L’enfant, ou l’adulte, avec une trisomie 21 est, le plus souvent, jugé d’abord en fonction de son apparence. En particulier, on sous-estime les capacités des individus avec une trisomie 21.
Les enfants avec une trisomie 21 peuvent souffrir d’une hypotonie et de difficultés de la coordination motrice. À les observer de loin, la personne non avertie pourrait s’imaginer qu’ils ont « lents ».

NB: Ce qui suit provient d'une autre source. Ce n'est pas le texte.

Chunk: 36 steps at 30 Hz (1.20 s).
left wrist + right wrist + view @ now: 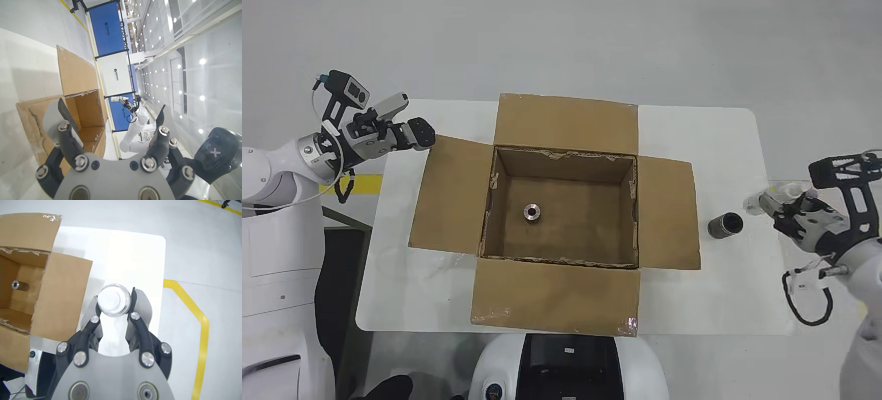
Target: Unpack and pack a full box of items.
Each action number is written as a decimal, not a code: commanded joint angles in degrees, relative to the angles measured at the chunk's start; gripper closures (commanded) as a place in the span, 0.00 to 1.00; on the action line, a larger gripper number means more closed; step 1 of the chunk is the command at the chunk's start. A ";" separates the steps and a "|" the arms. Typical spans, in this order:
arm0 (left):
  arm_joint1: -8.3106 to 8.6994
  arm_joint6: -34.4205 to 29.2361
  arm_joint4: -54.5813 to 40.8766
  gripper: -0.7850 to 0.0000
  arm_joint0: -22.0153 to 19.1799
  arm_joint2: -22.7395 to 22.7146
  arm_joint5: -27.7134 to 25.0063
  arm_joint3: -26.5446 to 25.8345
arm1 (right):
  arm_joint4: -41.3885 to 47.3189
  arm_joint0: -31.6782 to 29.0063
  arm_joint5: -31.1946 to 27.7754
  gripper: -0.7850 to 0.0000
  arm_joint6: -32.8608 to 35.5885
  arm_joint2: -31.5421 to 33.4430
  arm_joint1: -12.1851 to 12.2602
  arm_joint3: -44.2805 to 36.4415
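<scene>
An open cardboard box (562,215) stands mid-table with its flaps spread flat. A small metal cylinder (530,212) lies on its floor, and the right wrist view shows the same cylinder (19,285) inside the box (62,289). My right gripper (782,207) hangs above the table's right edge, shut on a clear bottle with a white cap (762,203); in its wrist view the bottle (113,298) sits end-on between the fingers (138,302). My left gripper (424,134) hovers open by the box's left flap, with nothing between its fingers (62,111).
A dark cylinder (725,226) lies on the white table (722,140) just right of the box's right flap. Bare table surface (132,262) stretches beyond the bottle. Yellow floor tape (200,317) runs past the table's edge.
</scene>
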 commanded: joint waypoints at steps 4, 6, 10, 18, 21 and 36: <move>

À l’inverse, la personne avertie sait que cet enfant écoute, entend et comprend bien plus que ce qu’il est capable de montrer!
Mais, si on ne regarde pas au-delà des apparences et on risque fort de sous-estimer les capacités de l’enfant. Ainsi, on s’adresserait avec un langage plus simple, on aurait moins d’attentes au niveau de ses performances à l’évaluation et on renverrait constamment le même message réducteur à l’enfant : « tu n’es pas capable ».
C’est particulièrement difficile d’estimer le niveau de performances d’un enfant lorsque celui-ci a un corps hypotonie ou dyspraxique. Alors, c’est d’autant plus pertinent de croire les paroles du parent qui décrit son enfant et, pourquoi pas, de supposer la compétence.
https://ppeontario.ca/ressources/
J’écoute les parents
Pour tous les enfants, les mêmes pratiques professionnelles basées sur les données probantes sont pertinentes : considérer les parents comme des partenaires à part entière dans la prise en charge de leur enfant.
Ainsi, on va droit au but; on sait mesurer nos stratégies et évaluations en fonction des informations précieuses récoltées auprès parents. On cible mieux le type d’activités à proposer … Et, là, ça devient intéressant! L’enfant prouve que ce que le parent a dit était vrai : il connaît déjà son alphabet! Il produit des onomatopées! Il connait les comptines!
Les parents ne sont pas dans le déni et, pour mieux servir leur enfant, j’écoute ce qu’ils ont à dire sur les capacités de leur enfant.